- _WHAT TO DO_
When the listing has been read, print it out again in full, word for word.

══ DATA SUPPLIED ══

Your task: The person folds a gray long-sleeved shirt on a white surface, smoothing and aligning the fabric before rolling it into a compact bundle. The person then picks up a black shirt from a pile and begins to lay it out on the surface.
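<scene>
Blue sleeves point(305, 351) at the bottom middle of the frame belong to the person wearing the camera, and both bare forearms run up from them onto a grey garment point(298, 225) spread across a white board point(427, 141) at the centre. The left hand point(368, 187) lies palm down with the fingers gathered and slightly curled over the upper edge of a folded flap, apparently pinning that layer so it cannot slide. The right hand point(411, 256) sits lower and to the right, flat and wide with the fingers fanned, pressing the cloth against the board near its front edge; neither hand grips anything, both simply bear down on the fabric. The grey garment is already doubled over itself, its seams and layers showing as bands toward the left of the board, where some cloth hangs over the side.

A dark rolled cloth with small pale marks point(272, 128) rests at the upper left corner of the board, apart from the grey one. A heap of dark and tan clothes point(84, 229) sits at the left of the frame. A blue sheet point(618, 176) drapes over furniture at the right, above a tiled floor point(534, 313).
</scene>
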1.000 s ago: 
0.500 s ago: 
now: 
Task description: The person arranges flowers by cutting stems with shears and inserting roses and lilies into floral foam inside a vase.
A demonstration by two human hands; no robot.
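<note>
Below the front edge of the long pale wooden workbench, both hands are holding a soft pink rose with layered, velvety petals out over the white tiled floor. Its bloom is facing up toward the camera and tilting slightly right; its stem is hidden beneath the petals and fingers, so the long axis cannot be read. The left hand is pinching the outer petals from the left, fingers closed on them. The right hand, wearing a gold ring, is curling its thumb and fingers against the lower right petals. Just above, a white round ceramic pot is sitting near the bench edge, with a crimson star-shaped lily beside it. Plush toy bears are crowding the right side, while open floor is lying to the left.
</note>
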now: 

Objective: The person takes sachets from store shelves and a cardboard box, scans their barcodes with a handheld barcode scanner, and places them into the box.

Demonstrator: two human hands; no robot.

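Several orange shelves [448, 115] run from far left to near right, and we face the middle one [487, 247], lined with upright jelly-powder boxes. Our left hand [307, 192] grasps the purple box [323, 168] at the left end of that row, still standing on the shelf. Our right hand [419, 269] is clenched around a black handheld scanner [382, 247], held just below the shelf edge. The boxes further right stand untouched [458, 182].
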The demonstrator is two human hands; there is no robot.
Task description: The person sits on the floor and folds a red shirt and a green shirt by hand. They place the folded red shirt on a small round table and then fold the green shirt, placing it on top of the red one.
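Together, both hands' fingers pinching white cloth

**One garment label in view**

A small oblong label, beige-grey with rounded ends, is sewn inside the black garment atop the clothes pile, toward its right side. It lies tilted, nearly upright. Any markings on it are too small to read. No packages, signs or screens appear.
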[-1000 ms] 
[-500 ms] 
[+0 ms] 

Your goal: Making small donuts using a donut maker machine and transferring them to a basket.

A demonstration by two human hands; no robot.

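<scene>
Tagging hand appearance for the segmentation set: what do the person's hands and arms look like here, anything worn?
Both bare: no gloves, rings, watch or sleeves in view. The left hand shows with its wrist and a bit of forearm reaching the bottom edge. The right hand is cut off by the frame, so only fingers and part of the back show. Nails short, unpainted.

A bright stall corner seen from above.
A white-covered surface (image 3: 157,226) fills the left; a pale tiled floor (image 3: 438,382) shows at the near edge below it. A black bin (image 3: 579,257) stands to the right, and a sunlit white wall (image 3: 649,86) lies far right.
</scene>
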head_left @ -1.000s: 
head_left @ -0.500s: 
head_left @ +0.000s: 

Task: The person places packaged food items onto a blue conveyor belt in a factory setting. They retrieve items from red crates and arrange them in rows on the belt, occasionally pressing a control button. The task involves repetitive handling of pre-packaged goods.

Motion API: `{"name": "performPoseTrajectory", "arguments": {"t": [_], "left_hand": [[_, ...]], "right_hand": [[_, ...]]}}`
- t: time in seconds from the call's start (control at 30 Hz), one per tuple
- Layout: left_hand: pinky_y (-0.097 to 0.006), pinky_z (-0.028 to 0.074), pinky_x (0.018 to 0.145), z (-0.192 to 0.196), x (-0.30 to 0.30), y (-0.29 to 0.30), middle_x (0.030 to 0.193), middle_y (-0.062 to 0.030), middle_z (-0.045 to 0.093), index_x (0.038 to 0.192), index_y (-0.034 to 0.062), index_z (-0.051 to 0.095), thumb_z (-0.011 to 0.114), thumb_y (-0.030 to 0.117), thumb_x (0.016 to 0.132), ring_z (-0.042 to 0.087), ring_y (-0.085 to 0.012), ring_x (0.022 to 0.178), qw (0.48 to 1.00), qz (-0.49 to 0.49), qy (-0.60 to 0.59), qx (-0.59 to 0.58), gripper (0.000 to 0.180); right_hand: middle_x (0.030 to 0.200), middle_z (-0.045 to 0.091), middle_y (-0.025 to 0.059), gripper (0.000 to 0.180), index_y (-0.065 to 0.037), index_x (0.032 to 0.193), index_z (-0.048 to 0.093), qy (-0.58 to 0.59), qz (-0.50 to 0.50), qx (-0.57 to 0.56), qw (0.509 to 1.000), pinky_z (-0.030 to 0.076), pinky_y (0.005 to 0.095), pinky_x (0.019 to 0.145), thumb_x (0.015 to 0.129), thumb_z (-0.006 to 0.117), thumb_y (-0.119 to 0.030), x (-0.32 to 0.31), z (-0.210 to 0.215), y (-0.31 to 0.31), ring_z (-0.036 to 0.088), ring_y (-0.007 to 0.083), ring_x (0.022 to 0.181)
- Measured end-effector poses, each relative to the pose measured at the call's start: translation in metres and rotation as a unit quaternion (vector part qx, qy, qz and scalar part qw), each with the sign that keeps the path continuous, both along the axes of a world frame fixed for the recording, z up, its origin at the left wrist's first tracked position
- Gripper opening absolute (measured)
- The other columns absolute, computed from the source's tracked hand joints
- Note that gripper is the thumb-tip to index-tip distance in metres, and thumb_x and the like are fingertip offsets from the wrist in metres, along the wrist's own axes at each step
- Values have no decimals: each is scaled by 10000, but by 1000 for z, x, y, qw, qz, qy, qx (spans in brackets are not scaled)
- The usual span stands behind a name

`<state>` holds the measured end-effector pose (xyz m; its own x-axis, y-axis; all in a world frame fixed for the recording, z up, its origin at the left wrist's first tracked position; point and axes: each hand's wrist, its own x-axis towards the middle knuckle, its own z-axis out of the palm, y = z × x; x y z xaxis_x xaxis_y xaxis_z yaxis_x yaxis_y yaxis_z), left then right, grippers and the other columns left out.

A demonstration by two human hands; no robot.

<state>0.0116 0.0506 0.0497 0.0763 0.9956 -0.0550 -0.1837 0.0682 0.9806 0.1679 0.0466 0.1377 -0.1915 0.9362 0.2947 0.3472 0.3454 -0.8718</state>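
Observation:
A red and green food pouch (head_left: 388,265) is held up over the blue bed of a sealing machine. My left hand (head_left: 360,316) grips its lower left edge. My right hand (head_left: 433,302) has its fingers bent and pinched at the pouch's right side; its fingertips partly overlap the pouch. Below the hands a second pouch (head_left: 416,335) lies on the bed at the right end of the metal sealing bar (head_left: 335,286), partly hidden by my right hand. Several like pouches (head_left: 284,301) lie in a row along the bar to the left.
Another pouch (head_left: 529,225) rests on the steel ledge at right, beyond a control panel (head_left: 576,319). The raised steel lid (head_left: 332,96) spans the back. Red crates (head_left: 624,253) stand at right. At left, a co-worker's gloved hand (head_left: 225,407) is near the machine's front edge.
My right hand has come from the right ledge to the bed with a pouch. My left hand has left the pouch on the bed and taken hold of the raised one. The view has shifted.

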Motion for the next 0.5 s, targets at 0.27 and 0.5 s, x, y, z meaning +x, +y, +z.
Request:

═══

- _FINAL ANSWER_
Your task: The person folds a gray long-sleeved shirt on a white surface, smoothing and aligning the fabric before rolling it into a compact bundle. The person then picks up a black shirt from a pile and begins to lay it out on the surface.
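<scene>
Blue sleeves point(305, 351) at the bottom middle of the frame belong to the person wearing the camera, and both bare forearms run up from them onto a grey garment point(298, 225) spread across a white board point(427, 141) at the centre. The left hand point(368, 187) lies palm down with the fingers gathered and slightly curled over the upper edge of a folded flap, apparently pinning that layer so it cannot slide. The right hand point(411, 256) sits lower and to the right, flat and wide with the fingers fanned, pressing the cloth against the board near its front edge; neither hand grips anything, both simply bear down on the fabric. The grey garment is already doubled over itself, its seams and layers showing as bands toward the left of the board, where some cloth hangs over the side.

A dark rolled cloth with small pale marks point(272, 128) rests at the upper left corner of the board, apart from the grey one. A heap of dark and tan clothes point(84, 229) sits at the left of the frame. A blue sheet point(618, 176) drapes over furniture at the right, above a tiled floor point(534, 313).
</scene>
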1.000 s ago: 
0.500 s ago: 
now: 
Task description: The person arranges flowers by cutting stems with shears and inserting roses and lilies into floral foam inside a vase.
A demonstration by two human hands; no robot.
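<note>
Below the front edge of the long pale wooden workbench, both hands are holding a soft pink rose with layered, velvety petals out over the white tiled floor. Its bloom is facing up toward the camera and tilting slightly right; its stem is hidden beneath the petals and fingers, so the long axis cannot be read. The left hand is pinching the outer petals from the left, fingers closed on them. The right hand, wearing a gold ring, is curling its thumb and fingers against the lower right petals. Just above, a white round ceramic pot is sitting near the bench edge, with a crimson star-shaped lily beside it. Plush toy bears are crowding the right side, while open floor is lying to the left.
</note>
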now: 

Objective: The person takes sachets from store shelves and a cardboard box, scans their barcodes with a handheld barcode scanner, and places them into the box.

Demonstrator: two human hands; no robot.

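Several orange shelves [448, 115] run from far left to near right, and we face the middle one [487, 247], lined with upright jelly-powder boxes. Our left hand [307, 192] grasps the purple box [323, 168] at the left end of that row, still standing on the shelf. Our right hand [419, 269] is clenched around a black handheld scanner [382, 247], held just below the shelf edge. The boxes further right stand untouched [458, 182].
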The demonstrator is two human hands; there is no robot.
Task description: The person sits on the floor and folds a red shirt and a green shirt by hand. They place the folded red shirt on a small round table and then fold the green shirt, placing it on top of the red one.
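Together, both hands' fingers pinching white cloth

**One garment label in view**

A small oblong label, beige-grey with rounded ends, is sewn inside the black garment atop the clothes pile, toward its right side. It lies tilted, nearly upright. Any markings on it are too small to read. No packages, signs or screens appear.
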[-1000 ms] 
[-500 ms] 
[+0 ms] 

Your goal: Making small donuts using a donut maker machine and transferring them to a basket.

A demonstration by two human hands; no robot.

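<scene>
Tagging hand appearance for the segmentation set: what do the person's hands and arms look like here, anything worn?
Both bare: no gloves, rings, watch or sleeves in view. The left hand shows with its wrist and a bit of forearm reaching the bottom edge. The right hand is cut off by the frame, so only fingers and part of the back show. Nails short, unpainted.

A bright stall corner seen from above.
A white-covered surface (image 3: 157,226) fills the left; a pale tiled floor (image 3: 438,382) shows at the near edge below it. A black bin (image 3: 579,257) stands to the right, and a sunlit white wall (image 3: 649,86) lies far right.
</scene>
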head_left @ -1.000s: 
head_left @ -0.500s: 
head_left @ +0.000s: 

Task: The person places packaged food items onto a blue conveyor belt in a factory setting. They retrieve items from red crates and arrange them in rows on the belt, occasionally pressing a control button. The task involves repetitive handling of pre-packaged goods.

Motion API: `{"name": "performPoseTrajectory", "arguments": {"t": [_], "left_hand": [[_, ...]], "right_hand": [[_, ...]]}}`
- t: time in seconds from the call's start (control at 30 Hz), one per tuple
- Layout: left_hand: pinky_y (-0.097 to 0.006), pinky_z (-0.028 to 0.074), pinky_x (0.018 to 0.145), z (-0.192 to 0.196), x (-0.30 to 0.30), y (-0.29 to 0.30), middle_x (0.030 to 0.193), middle_y (-0.062 to 0.030), middle_z (-0.045 to 0.093), index_x (0.038 to 0.192), index_y (-0.034 to 0.062), index_z (-0.051 to 0.095), thumb_z (-0.011 to 0.114), thumb_y (-0.030 to 0.117), thumb_x (0.016 to 0.132), ring_z (-0.042 to 0.087), ring_y (-0.085 to 0.012), ring_x (0.022 to 0.178), qw (0.48 to 1.00), qz (-0.49 to 0.49), qy (-0.60 to 0.59), qx (-0.59 to 0.58), gripper (0.000 to 0.180); right_hand: middle_x (0.030 to 0.200), middle_z (-0.045 to 0.091), middle_y (-0.025 to 0.059), gripper (0.000 to 0.180), index_y (-0.065 to 0.037), index_x (0.032 to 0.193), index_z (-0.048 to 0.093), qy (-0.58 to 0.59), qz (-0.50 to 0.50), qx (-0.57 to 0.56), qw (0.509 to 1.000), pinky_z (-0.030 to 0.076), pinky_y (0.005 to 0.095), pinky_x (0.019 to 0.145), thumb_x (0.015 to 0.129), thumb_z (-0.006 to 0.117), thumb_y (-0.119 to 0.030), x (-0.32 to 0.31), z (-0.210 to 0.215), y (-0.31 to 0.31), ring_z (-0.036 to 0.088), ring_y (-0.007 to 0.083), ring_x (0.022 to 0.181)
- Measured end-effector poses, each relative to the pose measured at the call's start: translation in metres and rotation as a unit quaternion (vector part qx, qy, qz and scalar part qw), each with the sign that keeps the path continuous, both along the axes of a world frame fixed for the recording, z up, its origin at the left wrist's first tracked position
- Gripper opening absolute (measured)
- The other columns absolute, computed from the source's tracked hand joints
- Note that gripper is the thumb-tip to index-tip distance in metres, and thumb_x and the like are fingertip offsets from the wrist in metres, along the wrist's own axes at each step
- Values have no decimals: each is scaled by 10000, but by 1000 for z, x, y, qw, qz, qy, qx (spans in brackets are not scaled)
- The usual span stands behind a name

`<state>` holds the measured end-effector pose (xyz m; its own x-axis, y-axis; all in a world frame fixed for the recording, z up, its origin at the left wrist's first tracked position; point and axes: each hand's wrist, its own x-axis towards the middle knuckle, its own z-axis out of the palm, y = z × x; x y z xaxis_x xaxis_y xaxis_z yaxis_x yaxis_y yaxis_z), left then right, grippers and the other columns left out.

A demonstration by two human hands; no robot.

<state>0.0116 0.0506 0.0497 0.0763 0.9956 -0.0550 -0.1837 0.0682 0.9806 0.1679 0.0466 0.1377 -0.1915 0.9362 0.2947 0.3472 0.3454 -0.8718</state>
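Observation:
A red and green food pouch (head_left: 388,265) is held up over the blue bed of a sealing machine. My left hand (head_left: 360,316) grips its lower left edge. My right hand (head_left: 433,302) has its fingers bent and pinched at the pouch's right side; its fingertips partly overlap the pouch. Below the hands a second pouch (head_left: 416,335) lies on the bed at the right end of the metal sealing bar (head_left: 335,286), partly hidden by my right hand. Several like pouches (head_left: 284,301) lie in a row along the bar to the left.
Another pouch (head_left: 529,225) rests on the steel ledge at right, beyond a control panel (head_left: 576,319). The raised steel lid (head_left: 332,96) spans the back. Red crates (head_left: 624,253) stand at right. At left, a co-worker's gloved hand (head_left: 225,407) is near the machine's front edge.
My right hand has come from the right ledge to the bed with a pouch. My left hand has left the pouch on the bed and taken hold of the raised one. The view has shifted.
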
Motion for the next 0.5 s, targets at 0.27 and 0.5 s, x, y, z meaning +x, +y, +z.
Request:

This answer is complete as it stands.